WHAT TO DO:
Would you copy out each line of the records below that includes the word "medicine"?

DATA FOR REVIEW:

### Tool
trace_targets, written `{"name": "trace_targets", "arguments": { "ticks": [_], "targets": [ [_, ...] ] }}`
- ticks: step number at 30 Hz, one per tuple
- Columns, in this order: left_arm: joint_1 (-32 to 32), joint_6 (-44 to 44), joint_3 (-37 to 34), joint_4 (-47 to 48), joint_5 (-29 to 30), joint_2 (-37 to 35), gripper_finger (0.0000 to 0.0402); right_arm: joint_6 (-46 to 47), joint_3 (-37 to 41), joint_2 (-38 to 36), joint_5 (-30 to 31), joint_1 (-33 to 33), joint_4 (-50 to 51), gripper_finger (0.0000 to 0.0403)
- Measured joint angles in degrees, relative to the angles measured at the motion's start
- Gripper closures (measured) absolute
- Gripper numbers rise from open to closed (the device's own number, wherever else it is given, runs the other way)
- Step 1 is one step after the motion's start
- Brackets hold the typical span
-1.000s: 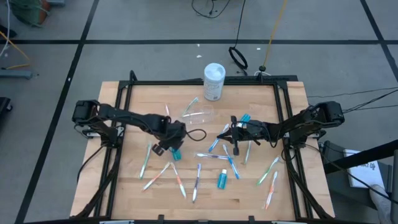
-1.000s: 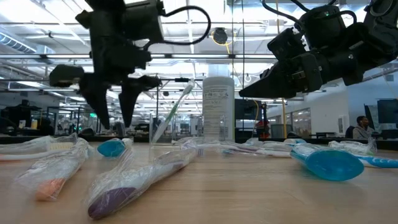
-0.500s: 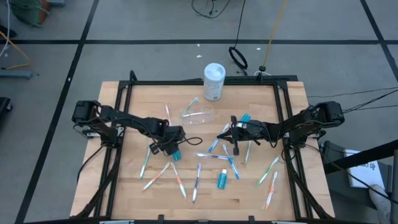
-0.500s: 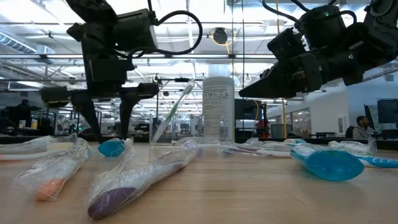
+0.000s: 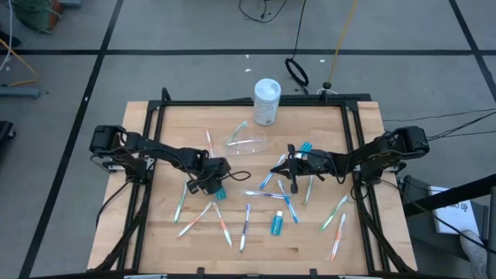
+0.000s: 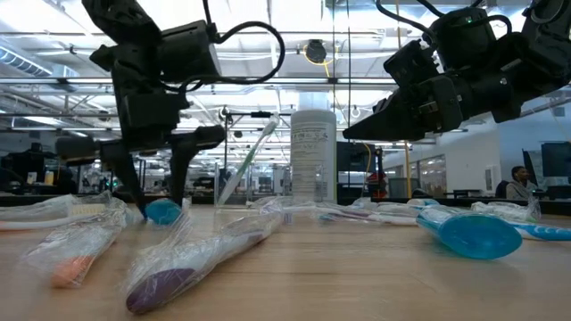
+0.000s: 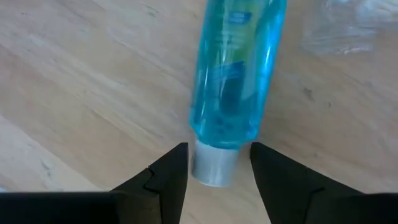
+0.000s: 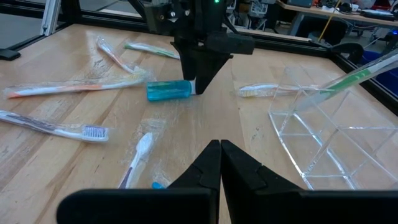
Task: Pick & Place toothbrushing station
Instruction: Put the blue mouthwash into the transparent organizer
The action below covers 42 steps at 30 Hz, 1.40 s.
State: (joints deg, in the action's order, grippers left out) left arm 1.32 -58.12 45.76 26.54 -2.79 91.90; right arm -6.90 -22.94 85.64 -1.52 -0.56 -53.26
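On the wooden desk (image 5: 174, 232), the left end effector (image 7: 214, 171) stood spread around a toothpaste tube (image 7: 237, 74)'s cap; the right end effector (image 8: 221, 163) hovered pressed together; shelving filled the room behind.

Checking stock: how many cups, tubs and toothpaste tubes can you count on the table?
Clear cup: 1
White tub: 1
Toothpaste tubes: 2
Total: 4; another teal item is too unclear to count.

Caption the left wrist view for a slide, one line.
Open left gripper straddles the white cap of a teal toothpaste tube lying on the wooden table.
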Motion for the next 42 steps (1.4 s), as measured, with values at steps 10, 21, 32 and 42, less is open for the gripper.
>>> {"name": "trace_targets", "arguments": {
  "ticks": [10,21,32,42],
  "targets": [
    [0.01,-0.38,-1.15,-0.95,-0.29,-0.15,0.0303,0.0,0.0,0.0,0.0,0.0,-0.01,0.0399],
    [3.97,-14.85,3.3,-9.26,15.29,-0.09,0.0291,0.0,-0.01,0.0,0.0,0.0,-0.01,0.0399],
    [2.74,-37.46,13.22,-23.69,41.39,-0.15,0.0297,0.0,-0.02,0.0,0.0,0.0,-0.01,0.0399],
    [-6.79,-49.76,12.54,-23.19,43.39,0.2,0.0307,0.0,-0.02,-0.02,0.0,0.0,-0.01,0.0399]
  ]
}}
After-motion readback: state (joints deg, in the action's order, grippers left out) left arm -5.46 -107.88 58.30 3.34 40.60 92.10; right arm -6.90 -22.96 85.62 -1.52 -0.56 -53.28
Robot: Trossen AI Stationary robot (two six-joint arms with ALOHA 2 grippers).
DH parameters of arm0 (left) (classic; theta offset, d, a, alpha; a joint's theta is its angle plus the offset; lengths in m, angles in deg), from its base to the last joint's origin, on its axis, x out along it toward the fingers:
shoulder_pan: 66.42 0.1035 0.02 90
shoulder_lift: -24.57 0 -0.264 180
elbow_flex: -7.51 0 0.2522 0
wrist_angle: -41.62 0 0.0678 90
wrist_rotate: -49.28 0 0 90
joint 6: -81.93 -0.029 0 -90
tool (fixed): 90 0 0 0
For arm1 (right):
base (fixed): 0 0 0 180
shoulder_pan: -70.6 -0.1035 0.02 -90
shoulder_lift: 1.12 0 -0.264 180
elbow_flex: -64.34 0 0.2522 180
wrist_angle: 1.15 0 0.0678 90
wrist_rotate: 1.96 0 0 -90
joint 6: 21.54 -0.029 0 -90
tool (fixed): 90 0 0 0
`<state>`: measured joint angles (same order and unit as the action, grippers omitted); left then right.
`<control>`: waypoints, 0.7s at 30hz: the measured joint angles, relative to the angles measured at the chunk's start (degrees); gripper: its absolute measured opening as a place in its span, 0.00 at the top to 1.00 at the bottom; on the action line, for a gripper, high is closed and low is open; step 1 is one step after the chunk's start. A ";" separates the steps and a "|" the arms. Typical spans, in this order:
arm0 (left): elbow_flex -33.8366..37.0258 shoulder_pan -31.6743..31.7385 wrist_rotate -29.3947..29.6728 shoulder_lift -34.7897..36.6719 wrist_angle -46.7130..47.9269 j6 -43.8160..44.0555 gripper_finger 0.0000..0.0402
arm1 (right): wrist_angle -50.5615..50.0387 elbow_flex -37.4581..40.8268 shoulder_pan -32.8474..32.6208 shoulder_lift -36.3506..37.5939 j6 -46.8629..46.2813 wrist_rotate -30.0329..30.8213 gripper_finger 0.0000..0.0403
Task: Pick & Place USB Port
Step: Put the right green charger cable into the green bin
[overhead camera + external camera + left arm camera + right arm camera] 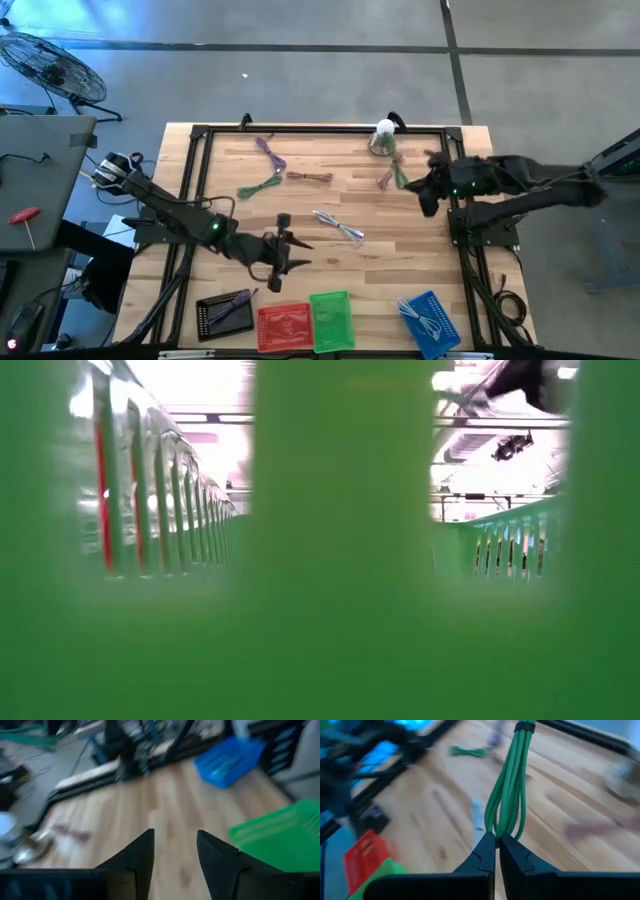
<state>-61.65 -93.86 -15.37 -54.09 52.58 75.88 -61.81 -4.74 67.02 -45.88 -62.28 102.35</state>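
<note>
A green USB cable bundle, bound by a tie at its far end, sticks out past my right gripper, which is shut on it above the table's far right. In the high view the bundle shows just left of that gripper. My left gripper is open with nothing between its fingers. It hovers over bare wood near the front middle, beyond the red and green bins. My right gripper pinches the looped end of the green bundle between its two fingertips. The fingers slant downward and lie along the cable. The rest of the bundle stretches away from the fingertips above the wood. Whether its tied end touches the table, I cannot tell.
Black, red, green and blue bins line the near edge. Loose cables lie on the wood: purple, green, brown-red, silver. The low view is blocked by the green bin's wall.
</note>
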 joint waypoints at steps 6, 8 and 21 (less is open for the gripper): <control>0.00 4.60 -11.60 0.00 -6.46 3.89 0.46 | 13.49 0.01 -11.50 -7.55 8.72 3.27 1.00; 0.00 5.52 -13.43 0.00 -7.81 4.38 0.39 | 17.17 0.01 -14.39 -10.35 11.32 4.46 1.00; -0.04 7.04 -12.29 -1.47 -18.01 0.52 0.26 | 36.90 0.01 -22.01 -25.67 22.77 5.47 1.00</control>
<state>-61.70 -86.82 -27.65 -55.55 34.56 76.40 -24.90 -4.73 45.01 -71.54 -39.51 107.82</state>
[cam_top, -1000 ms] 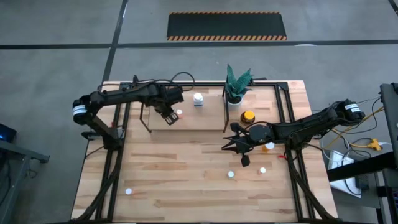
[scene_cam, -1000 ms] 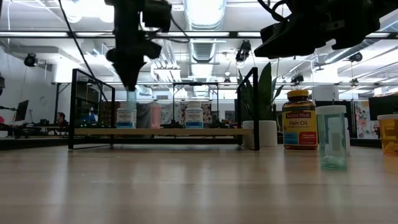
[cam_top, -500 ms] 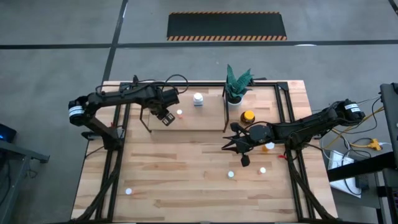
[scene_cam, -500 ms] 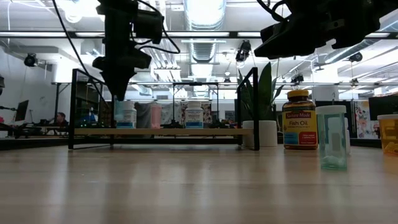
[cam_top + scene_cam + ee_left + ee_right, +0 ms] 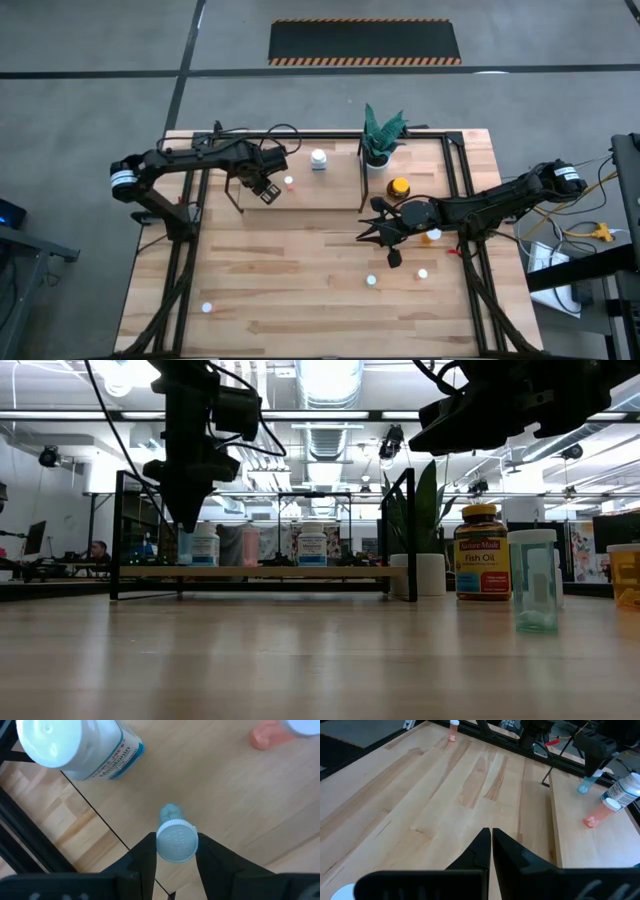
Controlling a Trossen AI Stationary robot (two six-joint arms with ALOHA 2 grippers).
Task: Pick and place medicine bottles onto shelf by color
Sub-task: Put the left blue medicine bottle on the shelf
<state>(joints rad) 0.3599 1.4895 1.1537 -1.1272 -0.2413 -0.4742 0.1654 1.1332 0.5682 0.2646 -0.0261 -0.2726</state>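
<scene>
My left gripper [image 5: 262,188] is over the left part of the shelf [image 5: 325,195], shut on a tiny pale green-capped bottle [image 5: 176,840]. A white-capped, blue-labelled bottle [image 5: 75,745] stands on the shelf right beside it. A pink bottle [image 5: 289,183] and a second white bottle [image 5: 318,158] stand farther right on the shelf. My right gripper [image 5: 491,837] is shut and holds nothing; it hovers over the table near the amber yellow-capped bottle [image 5: 399,188]. My left gripper pinches the pale green bottle by its cap [image 5: 172,851] between the two fingers [image 5: 146,854], coming from above and pointing down. The bottle hangs upright below the fingers. Its bottom [image 5: 583,789] is at the shelf panel; whether it rests there I cannot tell.
A green spiky plant [image 5: 380,135] in a white pot stands right of the shelf. Loose small bottles lie on the table: an orange one [image 5: 432,236], white-capped ones [image 5: 371,281] [image 5: 422,273] and one near the left corner [image 5: 208,307]. Black shelf bars [image 5: 118,535] rise at both ends.
My left gripper has moved toward the table's left edge and down, carrying the pale green bottle. The bottle was above the white bottle's top; now it is down at shelf level on that bottle's left.
</scene>
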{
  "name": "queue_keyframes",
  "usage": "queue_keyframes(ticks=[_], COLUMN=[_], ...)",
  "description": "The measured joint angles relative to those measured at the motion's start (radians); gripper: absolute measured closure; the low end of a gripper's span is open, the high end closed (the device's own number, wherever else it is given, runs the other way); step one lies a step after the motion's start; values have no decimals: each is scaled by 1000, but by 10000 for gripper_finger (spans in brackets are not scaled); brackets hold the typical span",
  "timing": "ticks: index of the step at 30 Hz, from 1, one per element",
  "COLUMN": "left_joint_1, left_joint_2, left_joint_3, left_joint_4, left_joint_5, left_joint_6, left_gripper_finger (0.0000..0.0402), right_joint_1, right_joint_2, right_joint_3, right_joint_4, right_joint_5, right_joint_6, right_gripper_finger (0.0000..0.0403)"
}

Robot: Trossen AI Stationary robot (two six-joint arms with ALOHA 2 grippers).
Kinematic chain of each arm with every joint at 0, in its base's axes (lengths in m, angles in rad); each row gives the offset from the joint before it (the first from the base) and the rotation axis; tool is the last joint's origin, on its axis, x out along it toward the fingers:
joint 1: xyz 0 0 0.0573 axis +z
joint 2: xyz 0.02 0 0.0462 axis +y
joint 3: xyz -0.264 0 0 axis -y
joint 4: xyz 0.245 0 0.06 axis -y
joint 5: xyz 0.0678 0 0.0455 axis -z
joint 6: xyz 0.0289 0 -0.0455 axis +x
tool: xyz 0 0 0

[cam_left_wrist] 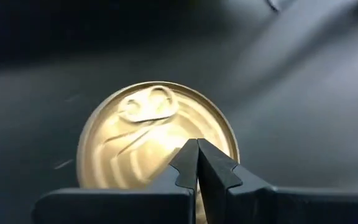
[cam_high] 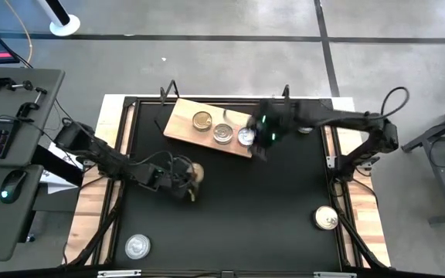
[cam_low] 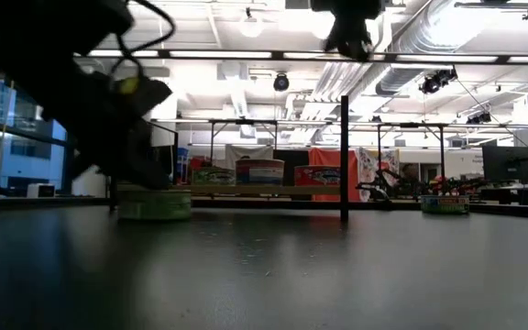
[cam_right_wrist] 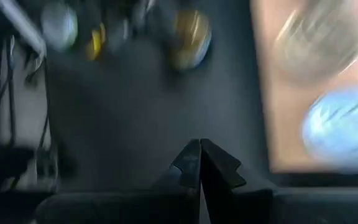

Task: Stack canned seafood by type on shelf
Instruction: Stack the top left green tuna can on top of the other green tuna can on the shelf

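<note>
The light wooden shelf (cam_high: 184,123) lies near the table's far edge. It carries one gold-topped can (cam_high: 202,120) and two silver-topped cans (cam_high: 223,133) (cam_high: 246,137). My left gripper (cam_high: 190,184) (cam_left_wrist: 197,149) is shut at mid-table, its tips over the top of another gold-topped can (cam_high: 198,171) (cam_left_wrist: 148,140), which stands on the black table. My right gripper (cam_high: 259,149) (cam_right_wrist: 199,146) is shut and hangs just off the shelf's right end, above the table, touching nothing. In the low view the left arm covers the can (cam_low: 154,203). My left gripper's shut fingertips (cam_left_wrist: 188,158) lie over the gold lid near its rim (cam_left_wrist: 219,134), coming down at a slant from the table's left. The can stands upright on the table. I cannot tell whether the tips touch the lid.
A silver-topped can (cam_high: 137,245) stands near the table's near-left corner and a gold-topped can (cam_high: 326,218) near its right edge. Another small can (cam_high: 306,128) sits by the far-right corner. A desk with keyboard and mouse (cam_high: 10,185) stands left of the table.
</note>
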Motion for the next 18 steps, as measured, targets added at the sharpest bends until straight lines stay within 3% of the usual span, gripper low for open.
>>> queue_keyframes(ticks=[4, 9, 15, 18], left_joint_1=[43, 88, 113, 128], left_joint_2=[88, 199, 318, 342], left_joint_3=[4, 48, 213, 285], left_joint_4=[216, 369, 402, 345], left_joint_5=[103, 180, 361, 423], left_joint_6=[173, 320, 628, 822], left_gripper_finger=[401, 401, 401, 401], right_joint_1=[119, 261, 387, 414], right_joint_2=[2, 2, 2, 2], right_joint_3=[-224, -476, -605, -620], right_joint_4=[30, 252, 530, 568], right_joint_5=[-14, -39, -21, 42], right_joint_6=[112, 324, 506, 545], right_gripper_finger=[403, 403, 403, 403])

SOLVED PROBLEM:
Task: Pick and place medicine bottles onto shelf by color
Sub-task: Put the left blue medicine bottle on the shelf

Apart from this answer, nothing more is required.